Unlike almost all the studies conducted on this research subject, which use econometric methodologies, we apply advanced ML techniques. An experiment in ML can learn significant parameters from a set of known information to generate new knowledge, equipped with meaning and used to perform a particular task. There are many algorithms used to make estimates in ML. Each can be adapted, through new writing of the commands, to the estimation needs to be made. In this regard, we have changed and implemented two approaches. The first uses the analysis of the DG and the second a multilayer perceptron algorithm. Below, we illustrate the data and sources used of the first model, with the main commands used for the analysis. Next, we introduce the second algorithm. The study uses yearly data on Italy from 1960 to 2017. The analysis uses CO2 emissions and GDP growth as dependent and independent variables, respectively. The GDP data is expressed in millions of euros. The data source is the World Development Indicator (WDI)Footnote 1.

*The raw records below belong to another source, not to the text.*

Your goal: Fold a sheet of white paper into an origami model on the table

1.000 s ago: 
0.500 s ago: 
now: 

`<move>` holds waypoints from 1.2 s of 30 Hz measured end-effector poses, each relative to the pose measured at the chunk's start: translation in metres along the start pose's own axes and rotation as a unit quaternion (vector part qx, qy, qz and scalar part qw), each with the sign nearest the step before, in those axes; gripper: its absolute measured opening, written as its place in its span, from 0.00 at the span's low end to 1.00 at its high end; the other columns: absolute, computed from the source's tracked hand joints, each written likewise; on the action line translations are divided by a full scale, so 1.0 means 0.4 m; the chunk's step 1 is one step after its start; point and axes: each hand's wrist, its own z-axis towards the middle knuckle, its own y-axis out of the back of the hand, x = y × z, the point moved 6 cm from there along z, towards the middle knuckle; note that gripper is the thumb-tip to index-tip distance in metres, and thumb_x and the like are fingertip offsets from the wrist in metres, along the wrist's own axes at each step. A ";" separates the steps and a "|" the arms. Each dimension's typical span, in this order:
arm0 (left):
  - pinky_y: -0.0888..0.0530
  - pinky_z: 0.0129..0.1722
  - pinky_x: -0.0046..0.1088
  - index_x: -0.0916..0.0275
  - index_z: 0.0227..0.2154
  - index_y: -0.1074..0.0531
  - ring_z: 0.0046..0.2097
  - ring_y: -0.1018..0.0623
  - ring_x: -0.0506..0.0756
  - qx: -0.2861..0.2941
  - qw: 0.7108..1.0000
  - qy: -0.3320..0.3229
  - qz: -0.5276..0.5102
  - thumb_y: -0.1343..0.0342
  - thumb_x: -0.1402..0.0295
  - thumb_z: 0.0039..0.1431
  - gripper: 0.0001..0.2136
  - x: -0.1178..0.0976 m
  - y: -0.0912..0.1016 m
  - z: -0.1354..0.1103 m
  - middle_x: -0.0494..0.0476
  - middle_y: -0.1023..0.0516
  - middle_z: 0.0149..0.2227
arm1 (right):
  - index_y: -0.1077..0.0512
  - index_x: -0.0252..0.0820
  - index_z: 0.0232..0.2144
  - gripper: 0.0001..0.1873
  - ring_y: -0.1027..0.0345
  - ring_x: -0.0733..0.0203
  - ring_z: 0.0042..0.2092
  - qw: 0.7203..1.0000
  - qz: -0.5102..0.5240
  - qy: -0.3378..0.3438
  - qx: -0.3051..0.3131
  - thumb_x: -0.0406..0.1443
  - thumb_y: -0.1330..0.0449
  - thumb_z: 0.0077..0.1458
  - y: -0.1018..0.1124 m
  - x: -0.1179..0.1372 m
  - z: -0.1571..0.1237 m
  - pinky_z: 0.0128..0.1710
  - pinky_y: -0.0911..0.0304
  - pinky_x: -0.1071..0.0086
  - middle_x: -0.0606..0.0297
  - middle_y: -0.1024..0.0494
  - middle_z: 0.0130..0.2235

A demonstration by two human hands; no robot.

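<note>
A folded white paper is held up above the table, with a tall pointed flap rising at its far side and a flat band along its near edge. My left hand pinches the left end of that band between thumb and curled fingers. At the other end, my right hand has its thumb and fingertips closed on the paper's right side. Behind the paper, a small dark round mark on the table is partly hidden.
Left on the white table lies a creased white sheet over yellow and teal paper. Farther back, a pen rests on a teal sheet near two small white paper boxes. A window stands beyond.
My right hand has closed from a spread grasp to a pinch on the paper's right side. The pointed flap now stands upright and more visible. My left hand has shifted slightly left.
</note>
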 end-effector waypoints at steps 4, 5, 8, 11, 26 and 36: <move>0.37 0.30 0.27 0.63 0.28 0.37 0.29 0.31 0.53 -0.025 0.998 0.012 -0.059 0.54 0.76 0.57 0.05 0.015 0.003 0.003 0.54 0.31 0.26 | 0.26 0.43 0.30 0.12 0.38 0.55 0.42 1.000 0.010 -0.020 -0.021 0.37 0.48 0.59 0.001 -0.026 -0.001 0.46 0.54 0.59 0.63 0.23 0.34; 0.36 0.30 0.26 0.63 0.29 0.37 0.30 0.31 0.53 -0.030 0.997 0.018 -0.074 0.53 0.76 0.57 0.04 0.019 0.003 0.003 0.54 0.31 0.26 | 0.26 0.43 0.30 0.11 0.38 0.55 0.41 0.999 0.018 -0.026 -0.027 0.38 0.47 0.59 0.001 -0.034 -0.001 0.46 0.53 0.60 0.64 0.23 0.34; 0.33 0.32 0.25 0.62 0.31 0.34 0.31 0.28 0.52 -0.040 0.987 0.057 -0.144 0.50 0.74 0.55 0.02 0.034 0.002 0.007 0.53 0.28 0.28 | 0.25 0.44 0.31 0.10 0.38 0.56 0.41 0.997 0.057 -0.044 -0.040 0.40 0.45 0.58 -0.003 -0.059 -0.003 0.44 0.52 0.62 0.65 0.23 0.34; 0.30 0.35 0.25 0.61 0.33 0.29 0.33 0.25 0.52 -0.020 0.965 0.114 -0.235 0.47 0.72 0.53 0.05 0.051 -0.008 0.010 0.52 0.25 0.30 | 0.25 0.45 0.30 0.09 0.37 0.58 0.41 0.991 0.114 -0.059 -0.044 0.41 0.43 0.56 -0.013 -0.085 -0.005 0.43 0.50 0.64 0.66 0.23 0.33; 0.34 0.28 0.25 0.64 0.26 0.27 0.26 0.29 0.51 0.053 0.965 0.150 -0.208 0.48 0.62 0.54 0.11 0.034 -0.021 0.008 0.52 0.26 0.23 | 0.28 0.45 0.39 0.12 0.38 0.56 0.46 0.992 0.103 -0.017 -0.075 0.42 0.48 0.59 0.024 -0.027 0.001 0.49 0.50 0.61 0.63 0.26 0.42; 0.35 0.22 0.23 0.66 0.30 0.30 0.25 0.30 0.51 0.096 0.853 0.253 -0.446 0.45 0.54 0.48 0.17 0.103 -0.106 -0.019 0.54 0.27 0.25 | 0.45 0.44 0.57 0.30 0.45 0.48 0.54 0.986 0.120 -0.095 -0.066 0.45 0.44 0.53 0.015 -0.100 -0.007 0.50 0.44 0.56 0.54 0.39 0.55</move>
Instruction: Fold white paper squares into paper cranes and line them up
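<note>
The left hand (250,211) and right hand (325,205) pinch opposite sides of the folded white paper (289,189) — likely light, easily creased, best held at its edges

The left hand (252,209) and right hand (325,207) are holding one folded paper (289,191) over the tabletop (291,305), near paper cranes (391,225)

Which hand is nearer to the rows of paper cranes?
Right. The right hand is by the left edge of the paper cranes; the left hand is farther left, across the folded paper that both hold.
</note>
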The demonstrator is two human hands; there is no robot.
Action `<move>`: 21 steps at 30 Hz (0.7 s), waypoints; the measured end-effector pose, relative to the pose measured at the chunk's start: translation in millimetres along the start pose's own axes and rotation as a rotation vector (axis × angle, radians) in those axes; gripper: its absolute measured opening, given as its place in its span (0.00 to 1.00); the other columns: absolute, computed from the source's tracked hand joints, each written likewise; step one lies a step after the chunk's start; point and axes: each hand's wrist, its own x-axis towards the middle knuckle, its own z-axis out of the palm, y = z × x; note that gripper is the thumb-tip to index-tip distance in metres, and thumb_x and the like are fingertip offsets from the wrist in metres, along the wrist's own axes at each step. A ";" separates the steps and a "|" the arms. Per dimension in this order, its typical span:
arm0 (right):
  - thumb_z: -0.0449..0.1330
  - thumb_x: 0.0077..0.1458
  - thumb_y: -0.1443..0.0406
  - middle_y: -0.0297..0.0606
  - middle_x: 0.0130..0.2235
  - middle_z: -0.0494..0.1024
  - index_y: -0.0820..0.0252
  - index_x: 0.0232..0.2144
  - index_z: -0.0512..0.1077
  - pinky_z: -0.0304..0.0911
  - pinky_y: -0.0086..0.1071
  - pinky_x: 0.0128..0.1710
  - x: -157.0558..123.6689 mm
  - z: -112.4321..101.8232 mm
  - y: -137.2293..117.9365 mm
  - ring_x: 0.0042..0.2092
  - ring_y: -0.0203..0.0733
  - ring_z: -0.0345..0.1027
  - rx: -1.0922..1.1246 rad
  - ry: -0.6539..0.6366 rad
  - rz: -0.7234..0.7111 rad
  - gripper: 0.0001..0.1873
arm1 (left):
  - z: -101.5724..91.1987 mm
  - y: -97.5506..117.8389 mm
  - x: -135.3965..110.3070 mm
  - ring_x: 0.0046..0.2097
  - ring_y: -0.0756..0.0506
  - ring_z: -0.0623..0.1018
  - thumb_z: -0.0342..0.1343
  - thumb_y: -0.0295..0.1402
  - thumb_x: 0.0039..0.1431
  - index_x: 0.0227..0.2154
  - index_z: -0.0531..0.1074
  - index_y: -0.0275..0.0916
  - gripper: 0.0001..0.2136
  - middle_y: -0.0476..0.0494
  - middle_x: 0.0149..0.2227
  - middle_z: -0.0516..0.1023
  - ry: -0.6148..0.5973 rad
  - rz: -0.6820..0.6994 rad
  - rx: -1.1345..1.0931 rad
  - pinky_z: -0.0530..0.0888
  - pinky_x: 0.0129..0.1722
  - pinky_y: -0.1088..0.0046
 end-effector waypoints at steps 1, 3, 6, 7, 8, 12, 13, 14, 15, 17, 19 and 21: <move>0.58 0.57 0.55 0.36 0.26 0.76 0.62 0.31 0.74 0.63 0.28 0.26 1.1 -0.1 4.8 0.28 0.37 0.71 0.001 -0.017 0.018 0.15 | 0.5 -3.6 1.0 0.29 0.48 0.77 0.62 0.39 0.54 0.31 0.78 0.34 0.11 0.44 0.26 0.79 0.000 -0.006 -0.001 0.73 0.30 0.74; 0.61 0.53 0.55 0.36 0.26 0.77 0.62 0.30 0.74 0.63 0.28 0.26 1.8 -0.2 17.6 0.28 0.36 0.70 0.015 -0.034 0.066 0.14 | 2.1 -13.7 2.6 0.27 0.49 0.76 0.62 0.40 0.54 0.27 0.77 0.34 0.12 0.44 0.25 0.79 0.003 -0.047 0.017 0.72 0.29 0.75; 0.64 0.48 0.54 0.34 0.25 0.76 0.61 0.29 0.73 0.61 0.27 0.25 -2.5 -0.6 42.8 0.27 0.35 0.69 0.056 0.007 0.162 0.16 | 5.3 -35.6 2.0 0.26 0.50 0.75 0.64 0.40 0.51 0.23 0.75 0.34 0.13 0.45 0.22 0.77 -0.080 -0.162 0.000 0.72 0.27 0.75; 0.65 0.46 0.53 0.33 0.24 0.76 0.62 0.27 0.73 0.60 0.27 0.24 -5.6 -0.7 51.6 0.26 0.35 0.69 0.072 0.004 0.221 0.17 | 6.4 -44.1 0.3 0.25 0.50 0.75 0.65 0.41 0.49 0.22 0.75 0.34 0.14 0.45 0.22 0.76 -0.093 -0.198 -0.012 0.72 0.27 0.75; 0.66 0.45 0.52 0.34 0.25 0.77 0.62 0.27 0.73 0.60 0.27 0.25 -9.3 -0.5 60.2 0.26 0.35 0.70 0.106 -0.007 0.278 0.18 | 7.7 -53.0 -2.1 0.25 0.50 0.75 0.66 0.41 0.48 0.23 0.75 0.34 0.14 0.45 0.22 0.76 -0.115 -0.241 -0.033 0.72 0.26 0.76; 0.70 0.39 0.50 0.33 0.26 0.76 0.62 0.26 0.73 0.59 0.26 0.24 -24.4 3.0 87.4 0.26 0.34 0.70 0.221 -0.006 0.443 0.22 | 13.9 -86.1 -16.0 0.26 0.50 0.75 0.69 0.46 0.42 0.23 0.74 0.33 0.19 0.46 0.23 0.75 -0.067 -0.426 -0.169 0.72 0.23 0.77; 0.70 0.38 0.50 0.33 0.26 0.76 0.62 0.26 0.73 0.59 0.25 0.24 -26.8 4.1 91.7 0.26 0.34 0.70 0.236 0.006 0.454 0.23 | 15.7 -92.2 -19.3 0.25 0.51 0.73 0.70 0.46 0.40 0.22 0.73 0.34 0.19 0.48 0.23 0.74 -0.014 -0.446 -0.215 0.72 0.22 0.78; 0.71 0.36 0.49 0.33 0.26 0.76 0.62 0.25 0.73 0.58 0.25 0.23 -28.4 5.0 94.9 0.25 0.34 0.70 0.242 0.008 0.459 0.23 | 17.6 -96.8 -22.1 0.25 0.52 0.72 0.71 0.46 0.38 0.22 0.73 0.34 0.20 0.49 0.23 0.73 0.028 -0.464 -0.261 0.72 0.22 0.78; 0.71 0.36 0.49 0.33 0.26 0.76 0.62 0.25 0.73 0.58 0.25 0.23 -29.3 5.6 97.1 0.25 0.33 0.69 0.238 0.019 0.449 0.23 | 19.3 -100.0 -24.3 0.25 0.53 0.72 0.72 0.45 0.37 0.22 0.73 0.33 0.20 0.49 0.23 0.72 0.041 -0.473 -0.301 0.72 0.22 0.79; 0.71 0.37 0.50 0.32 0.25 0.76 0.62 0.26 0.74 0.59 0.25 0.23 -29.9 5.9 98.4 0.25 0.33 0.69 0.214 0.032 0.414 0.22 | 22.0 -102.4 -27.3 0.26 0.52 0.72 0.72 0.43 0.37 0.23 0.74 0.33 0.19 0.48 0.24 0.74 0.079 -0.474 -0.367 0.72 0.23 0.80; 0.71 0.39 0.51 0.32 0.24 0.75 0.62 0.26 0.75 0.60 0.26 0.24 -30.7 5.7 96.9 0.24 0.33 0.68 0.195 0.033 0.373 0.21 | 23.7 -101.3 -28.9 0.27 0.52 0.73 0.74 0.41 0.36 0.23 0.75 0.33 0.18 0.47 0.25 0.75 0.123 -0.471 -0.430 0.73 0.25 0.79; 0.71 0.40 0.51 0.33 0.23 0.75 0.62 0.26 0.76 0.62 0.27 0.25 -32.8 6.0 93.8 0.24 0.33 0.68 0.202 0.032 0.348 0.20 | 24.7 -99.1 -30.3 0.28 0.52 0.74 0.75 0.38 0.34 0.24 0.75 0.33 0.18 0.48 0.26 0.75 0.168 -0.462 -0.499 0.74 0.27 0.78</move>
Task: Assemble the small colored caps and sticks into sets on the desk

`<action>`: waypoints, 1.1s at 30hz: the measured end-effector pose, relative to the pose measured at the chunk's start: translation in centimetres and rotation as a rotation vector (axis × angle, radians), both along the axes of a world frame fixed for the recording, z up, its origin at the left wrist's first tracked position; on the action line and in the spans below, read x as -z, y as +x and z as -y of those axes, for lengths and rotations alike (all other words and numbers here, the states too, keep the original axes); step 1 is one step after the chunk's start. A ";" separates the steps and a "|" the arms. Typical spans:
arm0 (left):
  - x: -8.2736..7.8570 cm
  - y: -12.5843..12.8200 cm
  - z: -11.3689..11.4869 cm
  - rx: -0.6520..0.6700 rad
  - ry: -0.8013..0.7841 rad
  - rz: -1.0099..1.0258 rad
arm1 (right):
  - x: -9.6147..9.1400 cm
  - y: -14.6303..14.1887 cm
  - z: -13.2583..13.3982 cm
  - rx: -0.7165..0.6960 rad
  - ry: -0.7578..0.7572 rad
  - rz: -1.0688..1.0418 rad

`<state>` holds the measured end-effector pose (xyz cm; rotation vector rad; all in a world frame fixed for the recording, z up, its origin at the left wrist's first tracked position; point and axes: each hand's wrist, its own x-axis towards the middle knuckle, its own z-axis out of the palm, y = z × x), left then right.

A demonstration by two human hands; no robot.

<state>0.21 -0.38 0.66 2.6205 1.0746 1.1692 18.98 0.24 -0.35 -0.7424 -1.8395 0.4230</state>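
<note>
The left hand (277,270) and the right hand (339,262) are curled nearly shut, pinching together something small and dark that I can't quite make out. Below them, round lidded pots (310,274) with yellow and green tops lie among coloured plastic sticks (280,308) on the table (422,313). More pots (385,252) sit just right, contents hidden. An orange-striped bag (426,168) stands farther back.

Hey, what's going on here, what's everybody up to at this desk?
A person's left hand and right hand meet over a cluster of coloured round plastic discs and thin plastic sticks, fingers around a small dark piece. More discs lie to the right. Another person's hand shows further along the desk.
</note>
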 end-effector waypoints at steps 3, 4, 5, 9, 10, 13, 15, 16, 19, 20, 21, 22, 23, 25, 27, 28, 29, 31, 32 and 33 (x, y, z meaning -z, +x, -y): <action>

The GD is an iterative optimization algorithm to find the minimum of a function. Here that function is our loss function of linear regression. The GD optimization algorithm is the main component in training the predictive model. There are two metrics for GD optimizer for its performance (1) generalization (model’s prediction for out of sample data) and (2) time taken for converging within the tolerance limit. This study used two models: BGD and SGD.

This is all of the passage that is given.